* How to complete this task:
Leaving pictures aside, restate exactly the lines of the data below, from the first one through the line that contains "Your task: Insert".

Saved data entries
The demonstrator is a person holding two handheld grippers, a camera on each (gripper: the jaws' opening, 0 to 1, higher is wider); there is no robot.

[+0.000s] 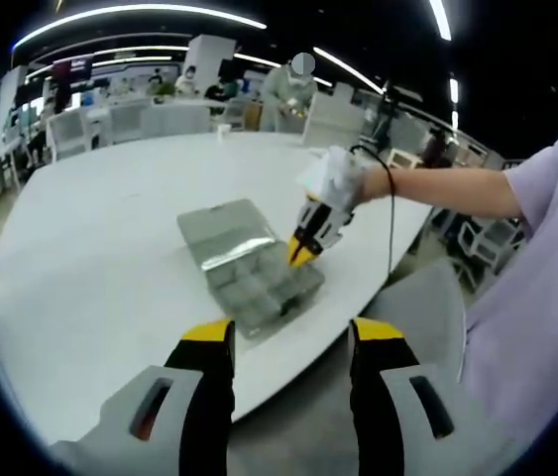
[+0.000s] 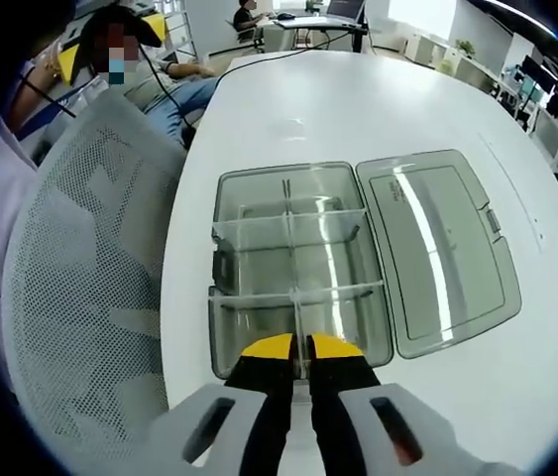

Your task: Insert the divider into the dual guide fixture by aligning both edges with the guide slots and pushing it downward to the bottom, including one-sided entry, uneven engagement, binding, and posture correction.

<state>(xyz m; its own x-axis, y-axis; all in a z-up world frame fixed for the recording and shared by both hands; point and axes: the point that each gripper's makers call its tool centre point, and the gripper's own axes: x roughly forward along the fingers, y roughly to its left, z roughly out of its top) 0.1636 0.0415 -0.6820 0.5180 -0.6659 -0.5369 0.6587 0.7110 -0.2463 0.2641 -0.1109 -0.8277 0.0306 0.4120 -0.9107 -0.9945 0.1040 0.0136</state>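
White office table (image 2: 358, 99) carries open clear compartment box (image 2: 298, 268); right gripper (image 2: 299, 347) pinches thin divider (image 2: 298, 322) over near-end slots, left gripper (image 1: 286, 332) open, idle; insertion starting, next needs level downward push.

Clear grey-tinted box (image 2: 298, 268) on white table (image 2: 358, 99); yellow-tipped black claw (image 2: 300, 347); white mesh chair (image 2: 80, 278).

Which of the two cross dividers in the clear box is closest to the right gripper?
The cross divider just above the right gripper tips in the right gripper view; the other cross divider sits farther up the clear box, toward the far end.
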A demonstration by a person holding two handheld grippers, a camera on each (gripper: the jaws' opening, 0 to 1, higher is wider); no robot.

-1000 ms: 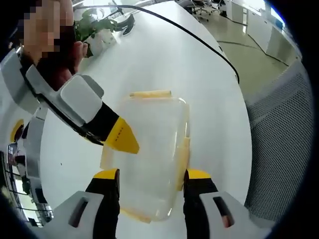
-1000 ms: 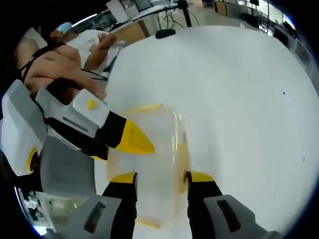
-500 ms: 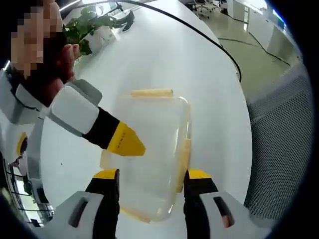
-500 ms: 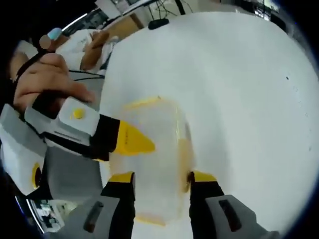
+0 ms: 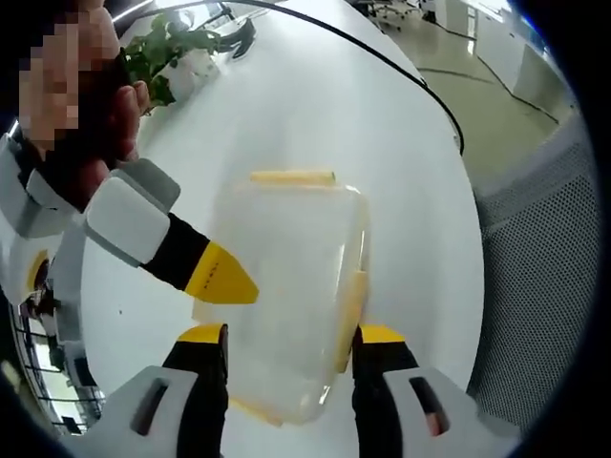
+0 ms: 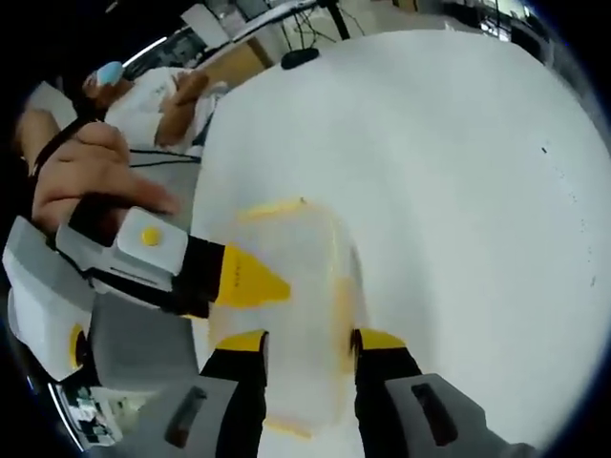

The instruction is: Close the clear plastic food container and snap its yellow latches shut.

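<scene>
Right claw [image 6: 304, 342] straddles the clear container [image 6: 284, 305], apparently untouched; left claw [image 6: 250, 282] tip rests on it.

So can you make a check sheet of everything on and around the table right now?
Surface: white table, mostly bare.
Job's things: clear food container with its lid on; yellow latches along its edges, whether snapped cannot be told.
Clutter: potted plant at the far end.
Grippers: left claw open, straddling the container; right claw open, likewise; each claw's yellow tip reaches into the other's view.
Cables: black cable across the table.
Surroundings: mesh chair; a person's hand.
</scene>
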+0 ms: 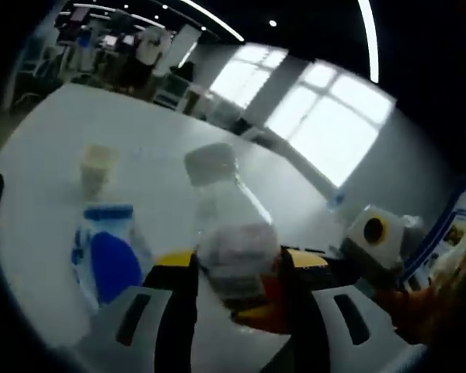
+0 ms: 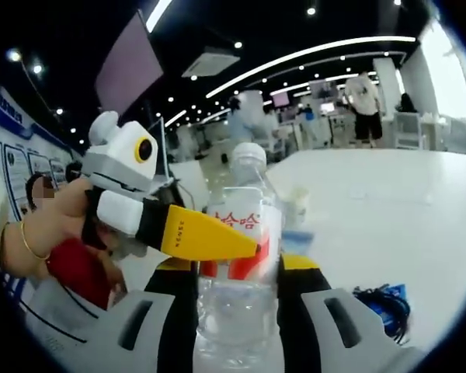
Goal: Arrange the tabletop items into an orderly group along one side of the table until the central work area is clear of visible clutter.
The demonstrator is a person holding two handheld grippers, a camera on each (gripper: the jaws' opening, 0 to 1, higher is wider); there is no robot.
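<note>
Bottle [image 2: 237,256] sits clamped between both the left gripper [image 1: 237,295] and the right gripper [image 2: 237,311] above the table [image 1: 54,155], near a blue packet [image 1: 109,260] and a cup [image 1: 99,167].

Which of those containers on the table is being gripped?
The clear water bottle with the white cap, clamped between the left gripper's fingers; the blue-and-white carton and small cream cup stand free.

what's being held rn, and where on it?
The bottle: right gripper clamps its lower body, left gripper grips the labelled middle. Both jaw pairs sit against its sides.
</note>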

* Response:
The demonstrator is a person holding two handheld grippers, a camera on each (gripper: the jaws' opening, 0 to 1, higher is wider); there is no robot.

[+0.000s] 
[+0.000s] 

Your task: Insert the divider into the dual guide fixture by aligning both edges with the guide slots and pushing it downward to the bottom, including one-sided entry, uneven engagement, binding, and posture correction.

The response to this exercise has been given in full.